While many of us in the financial services industry turn our sights to 2023, there is still much to be learned from a tumultuous 2022. After a period of relative financial calmness, volatility returned in a big way in 2022, and for the most part, did not let up. The U.S. mortgage market was significantly impacted by these risk factors, and we now find ourselves face to face with high interest rates, soaring home prices, low mortgage volumes and inflation.
It can be tempting to compare today’s market conditions to those of 2007, which led to the fall of the mortgage market, the financial crisis of 2008 and subsequent property collapse in 2009. However, there are some major differences between these times, namely a difference in the quality of borrowers, which indicates a “collapse” is far from imminent.
What then can we take from a year marked by volatility and uncertainty? From my perspective, the U.S. mortgage market, and investors in the mortgage secondary market, will have hopefully learned a few key lessons about risk that they would be wise to remember as we look forward to 2023:
1. No one has a crystal ball, markets are unpredictable and risks are interconnected.
2022 had some major unpredicted geopolitical events which rocked the U.S. mortgage market. The conflict in Ukraine that erupted in late February and the U.K. gilt sell-off of October took the world by surprise and, in turn, disrupted the mortgage market. In a modern world, global markets and geopolitical factors are highly integrated; the U.S. mortgage market is impacted by more than just the U.S. So, when considering risk factors, it’s important to consider unforeseen impacts on the world and global economy, which will impact the U.S. mortgage market as well.
2. Don’t let market moves totally influence your risk management decisions.
There were many surprise events in 2022 that swayed the mortgage market. However, each move individually shouldn’t impact your risk management decisions. May’s and August’s upside CPI numbers greatly disrupted the Treasury market. After a few weeks, with the Fed reestablishing credibility, the Treasury market normalized again. In addition, companies have been making technological upgrades and advancements to cope with these market moves and continue to provide competitive pricing in the mortgage market. So, each dip in the market shouldn’t influence your risk management decisions, especially considering the greater advancements being made by companies. Risk decisions should be made based on broader, longer-term factors.
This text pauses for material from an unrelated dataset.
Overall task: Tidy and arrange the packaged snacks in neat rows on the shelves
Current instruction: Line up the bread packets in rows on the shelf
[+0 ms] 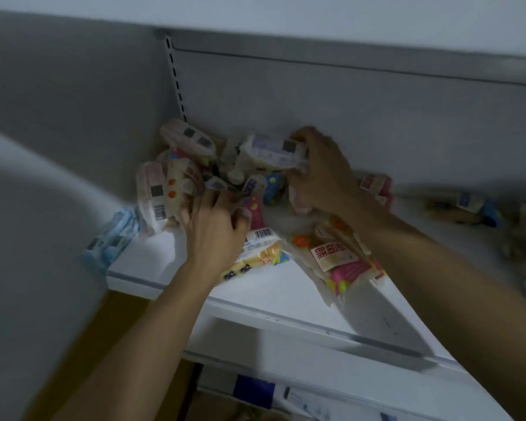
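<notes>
Snack pile (225, 177) blocks corner; shelf (286, 302) front free

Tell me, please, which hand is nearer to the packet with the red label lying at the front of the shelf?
Left, narrowly. The left hand sits just left of the red-label packet; the right hand is farther back, gripping a white packet.

Two bare hands are in among the snacks, the left hand (213, 229) and the right hand (322, 174). One white metal shelf (286, 296) carries the heap, and one more white shelf edge (316, 387) shows below it. The clear plastic snack packets with pink, orange and white printing (343, 262) lie jumbled in the far left corner; about ten can be made out, though blur and overlap make an exact count impossible. One pale blue packet (113, 238) sticks out at the left edge. At the far right lie perhaps two brownish packets (468, 208), too blurred to count surely.
</notes>
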A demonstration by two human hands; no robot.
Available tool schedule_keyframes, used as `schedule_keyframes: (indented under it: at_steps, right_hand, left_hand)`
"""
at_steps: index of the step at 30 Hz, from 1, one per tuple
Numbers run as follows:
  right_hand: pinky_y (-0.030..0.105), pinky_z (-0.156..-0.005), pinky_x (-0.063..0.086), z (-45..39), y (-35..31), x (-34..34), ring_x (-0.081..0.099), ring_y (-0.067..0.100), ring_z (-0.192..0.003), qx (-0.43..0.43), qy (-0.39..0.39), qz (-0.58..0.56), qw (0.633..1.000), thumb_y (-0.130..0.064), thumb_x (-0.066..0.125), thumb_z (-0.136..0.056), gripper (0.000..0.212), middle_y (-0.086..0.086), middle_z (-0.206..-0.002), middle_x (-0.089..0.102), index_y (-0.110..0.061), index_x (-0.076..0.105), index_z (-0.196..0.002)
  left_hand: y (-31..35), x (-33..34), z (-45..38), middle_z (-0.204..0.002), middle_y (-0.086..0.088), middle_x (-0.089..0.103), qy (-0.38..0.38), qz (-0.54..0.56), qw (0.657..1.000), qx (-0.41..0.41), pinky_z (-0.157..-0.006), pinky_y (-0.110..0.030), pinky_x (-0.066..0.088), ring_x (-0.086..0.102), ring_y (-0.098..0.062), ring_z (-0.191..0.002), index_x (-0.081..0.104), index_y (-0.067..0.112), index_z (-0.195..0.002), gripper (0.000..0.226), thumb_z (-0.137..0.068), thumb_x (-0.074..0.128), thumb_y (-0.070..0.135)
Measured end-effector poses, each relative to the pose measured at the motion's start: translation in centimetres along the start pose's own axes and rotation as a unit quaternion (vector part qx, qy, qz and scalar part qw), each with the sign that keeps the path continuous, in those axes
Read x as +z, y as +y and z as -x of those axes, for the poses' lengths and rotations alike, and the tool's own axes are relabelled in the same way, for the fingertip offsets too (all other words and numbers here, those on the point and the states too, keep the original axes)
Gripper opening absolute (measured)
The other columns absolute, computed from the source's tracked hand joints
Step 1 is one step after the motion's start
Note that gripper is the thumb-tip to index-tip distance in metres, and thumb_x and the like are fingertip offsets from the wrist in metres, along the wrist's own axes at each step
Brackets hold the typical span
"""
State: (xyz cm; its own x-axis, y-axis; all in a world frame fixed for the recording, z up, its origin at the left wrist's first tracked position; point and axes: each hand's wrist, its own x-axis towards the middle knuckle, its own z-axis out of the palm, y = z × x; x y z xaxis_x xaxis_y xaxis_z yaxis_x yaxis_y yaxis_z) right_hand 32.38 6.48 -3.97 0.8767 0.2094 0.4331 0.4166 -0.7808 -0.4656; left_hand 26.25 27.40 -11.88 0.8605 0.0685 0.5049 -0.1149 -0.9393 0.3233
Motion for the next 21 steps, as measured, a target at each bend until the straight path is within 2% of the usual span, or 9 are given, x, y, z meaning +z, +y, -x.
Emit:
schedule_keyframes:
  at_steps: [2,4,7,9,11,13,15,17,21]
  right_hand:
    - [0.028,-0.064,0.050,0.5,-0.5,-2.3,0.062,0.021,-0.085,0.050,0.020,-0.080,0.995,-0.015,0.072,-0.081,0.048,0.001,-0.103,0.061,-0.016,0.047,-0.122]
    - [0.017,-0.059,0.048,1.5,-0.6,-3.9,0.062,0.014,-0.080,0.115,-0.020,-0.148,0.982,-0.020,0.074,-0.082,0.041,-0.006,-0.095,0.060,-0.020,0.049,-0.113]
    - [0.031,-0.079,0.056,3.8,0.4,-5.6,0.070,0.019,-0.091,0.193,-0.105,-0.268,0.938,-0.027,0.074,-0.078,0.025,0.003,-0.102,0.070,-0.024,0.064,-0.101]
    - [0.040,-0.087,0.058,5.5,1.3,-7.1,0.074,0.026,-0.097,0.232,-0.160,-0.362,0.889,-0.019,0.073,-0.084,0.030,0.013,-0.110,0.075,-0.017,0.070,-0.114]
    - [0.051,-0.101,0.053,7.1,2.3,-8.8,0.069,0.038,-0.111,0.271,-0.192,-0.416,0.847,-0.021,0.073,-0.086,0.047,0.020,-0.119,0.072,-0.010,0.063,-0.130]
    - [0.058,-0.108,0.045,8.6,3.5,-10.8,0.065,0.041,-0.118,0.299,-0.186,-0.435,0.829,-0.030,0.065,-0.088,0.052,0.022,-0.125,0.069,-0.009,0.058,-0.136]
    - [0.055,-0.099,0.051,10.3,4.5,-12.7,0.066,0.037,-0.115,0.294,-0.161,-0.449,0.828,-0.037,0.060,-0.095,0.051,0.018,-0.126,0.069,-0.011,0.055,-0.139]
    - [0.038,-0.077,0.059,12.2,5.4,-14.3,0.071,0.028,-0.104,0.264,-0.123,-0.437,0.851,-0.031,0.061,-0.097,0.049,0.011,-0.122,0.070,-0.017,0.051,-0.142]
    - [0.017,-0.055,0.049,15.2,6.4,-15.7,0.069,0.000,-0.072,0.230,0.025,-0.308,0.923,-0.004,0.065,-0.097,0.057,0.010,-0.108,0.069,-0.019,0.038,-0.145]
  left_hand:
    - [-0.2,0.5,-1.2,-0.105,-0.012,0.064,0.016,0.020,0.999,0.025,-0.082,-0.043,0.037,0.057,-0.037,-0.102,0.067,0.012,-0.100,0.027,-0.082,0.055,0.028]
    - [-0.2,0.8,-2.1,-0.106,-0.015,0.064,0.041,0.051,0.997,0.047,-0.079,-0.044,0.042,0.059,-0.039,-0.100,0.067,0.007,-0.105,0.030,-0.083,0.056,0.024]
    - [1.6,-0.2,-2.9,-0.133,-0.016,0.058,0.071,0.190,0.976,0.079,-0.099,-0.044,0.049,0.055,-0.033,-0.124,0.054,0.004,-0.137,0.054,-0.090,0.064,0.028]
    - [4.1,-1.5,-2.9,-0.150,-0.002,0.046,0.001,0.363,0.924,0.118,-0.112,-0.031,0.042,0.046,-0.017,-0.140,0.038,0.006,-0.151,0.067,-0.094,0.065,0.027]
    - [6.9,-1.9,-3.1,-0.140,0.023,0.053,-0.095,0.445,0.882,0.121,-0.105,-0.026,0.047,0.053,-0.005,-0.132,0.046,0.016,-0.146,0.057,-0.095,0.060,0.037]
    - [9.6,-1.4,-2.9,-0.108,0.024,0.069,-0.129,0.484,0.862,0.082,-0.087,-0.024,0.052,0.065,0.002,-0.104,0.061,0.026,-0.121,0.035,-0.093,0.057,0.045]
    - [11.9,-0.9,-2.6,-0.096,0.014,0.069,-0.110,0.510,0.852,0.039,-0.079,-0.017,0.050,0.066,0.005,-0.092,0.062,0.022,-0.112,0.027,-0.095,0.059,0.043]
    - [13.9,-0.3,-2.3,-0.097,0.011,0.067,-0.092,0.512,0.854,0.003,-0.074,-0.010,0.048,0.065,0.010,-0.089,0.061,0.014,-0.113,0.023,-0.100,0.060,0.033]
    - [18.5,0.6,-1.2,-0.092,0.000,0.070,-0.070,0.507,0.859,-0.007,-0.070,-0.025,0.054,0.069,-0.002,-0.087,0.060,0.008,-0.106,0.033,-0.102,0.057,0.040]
3. A consistent Fed, anchored by clear, consistent communication, is crucial.
The biggest driver of these market moves was the Fed. The mortgage market does not like surprises when it comes to the Fed. Given the amount of influence they have, knowing what they’re going to do and say is crucial. What is most important with the Fed is consistent communication. This is where 2022 differs greatly from the taper tantrum of 2013. In any efficient market, where interest rates can significantly impact major world economies, central bank actions need to be clearly communicated and carefully coordinated. There’s a unique aspect to the mortgage market: There was a buyer that was always there—the Fed.
Due to this change in Fed policy, communication is key for reassuring investors. And the Fed has been successfully keeping up with this part. One of the biggest perils associated with the Fed is overshooting the market and raising interest rates too much. With this, hindsight is key. Up until March of 2020, the Fed’s balance sheet sat at $1.4 trillion, not noteworthy by historical standards. If the Fed had $700 billion less on the balance sheet in 2021, today’s market positioning would be drastically different and less concerned about the risk of overshooting the market.
Overall, 2022 had several unforeseen risks that greatly impacted the mortgage market. While no one had a crystal ball to predict them, investing in technology and a sound risk management system can help lessen the impact of a crisis. Ultimately, each individual risk and subsequent market move also shouldn’t greatly influence major risk decisions. It is most important to watch larger risks and recognize the importance of factors like the Fed when factoring risk into mortgage market decisions.
No one can be sure what’s in store for 2023, but remembering these major lessons from 2022 will certainly help when preparing for, managing and thriving during periods of volatility and increased risk.